WHAT YOU SHOULD DO: Quote word for word from the line holding "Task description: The" to the last line below, including both, and omit any pictures.
DATA BELOW START
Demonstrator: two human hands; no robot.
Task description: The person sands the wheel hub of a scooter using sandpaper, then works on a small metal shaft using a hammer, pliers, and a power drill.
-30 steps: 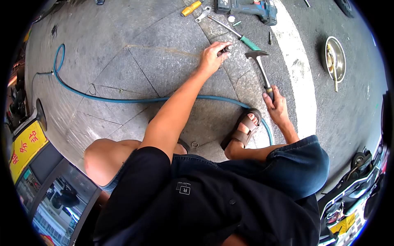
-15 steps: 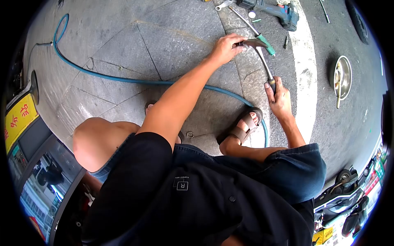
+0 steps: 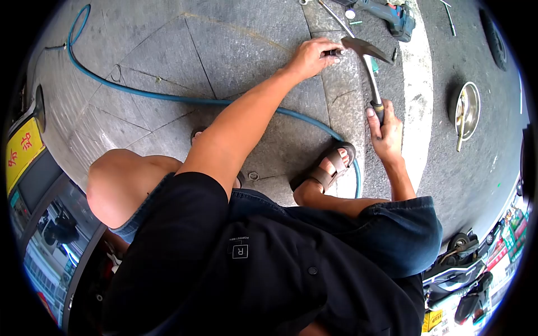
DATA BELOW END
SOLUTION:
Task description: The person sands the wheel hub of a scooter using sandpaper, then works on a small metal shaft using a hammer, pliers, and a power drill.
-30 steps: 
-15 steps: 
+0 steps: 

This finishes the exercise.